(Stored data)

----------------

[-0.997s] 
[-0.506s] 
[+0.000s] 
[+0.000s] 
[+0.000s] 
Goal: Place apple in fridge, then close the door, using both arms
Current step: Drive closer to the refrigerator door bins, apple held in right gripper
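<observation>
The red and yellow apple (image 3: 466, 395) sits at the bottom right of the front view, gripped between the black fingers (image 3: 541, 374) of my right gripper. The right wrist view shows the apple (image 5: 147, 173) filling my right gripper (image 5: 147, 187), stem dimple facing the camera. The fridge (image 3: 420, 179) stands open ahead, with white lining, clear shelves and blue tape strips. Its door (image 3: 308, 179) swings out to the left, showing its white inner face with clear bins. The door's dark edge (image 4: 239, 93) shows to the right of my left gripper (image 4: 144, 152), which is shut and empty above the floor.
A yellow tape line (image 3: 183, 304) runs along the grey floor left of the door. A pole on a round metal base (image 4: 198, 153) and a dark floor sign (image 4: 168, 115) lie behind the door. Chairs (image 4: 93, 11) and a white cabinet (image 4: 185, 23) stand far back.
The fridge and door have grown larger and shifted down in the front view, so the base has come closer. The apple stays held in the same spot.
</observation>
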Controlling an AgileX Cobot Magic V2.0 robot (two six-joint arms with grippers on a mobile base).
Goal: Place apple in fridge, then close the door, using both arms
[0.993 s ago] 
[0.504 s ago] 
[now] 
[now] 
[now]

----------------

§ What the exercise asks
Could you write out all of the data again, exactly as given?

§ Final answer
[-0.997s] 
[-0.506s] 
[+0.000s] 
[+0.000s] 
[+0.000s] 
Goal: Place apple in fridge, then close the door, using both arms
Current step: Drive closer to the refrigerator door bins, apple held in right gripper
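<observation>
The red and yellow apple (image 3: 466, 395) sits at the bottom right of the front view, gripped between the black fingers (image 3: 541, 374) of my right gripper. The right wrist view shows the apple (image 5: 147, 173) filling my right gripper (image 5: 147, 187), stem dimple facing the camera. The fridge (image 3: 420, 179) stands open ahead, with white lining, clear shelves and blue tape strips. Its door (image 3: 308, 179) swings out to the left, showing its white inner face with clear bins. The door's dark edge (image 4: 239, 93) shows to the right of my left gripper (image 4: 144, 152), which is shut and empty above the floor.
A yellow tape line (image 3: 183, 304) runs along the grey floor left of the door. A pole on a round metal base (image 4: 198, 153) and a dark floor sign (image 4: 168, 115) lie behind the door. Chairs (image 4: 93, 11) and a white cabinet (image 4: 185, 23) stand far back.
The fridge and door have grown larger and shifted down in the front view, so the base has come closer. The apple stays held in the same spot.
</observation>
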Controlling an AgileX Cobot Magic V2.0 robot (two six-joint arms with grippers on a mobile base).
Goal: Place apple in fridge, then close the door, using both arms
[0.993 s ago] 
[0.504 s ago] 
[now] 
[now] 
[now]

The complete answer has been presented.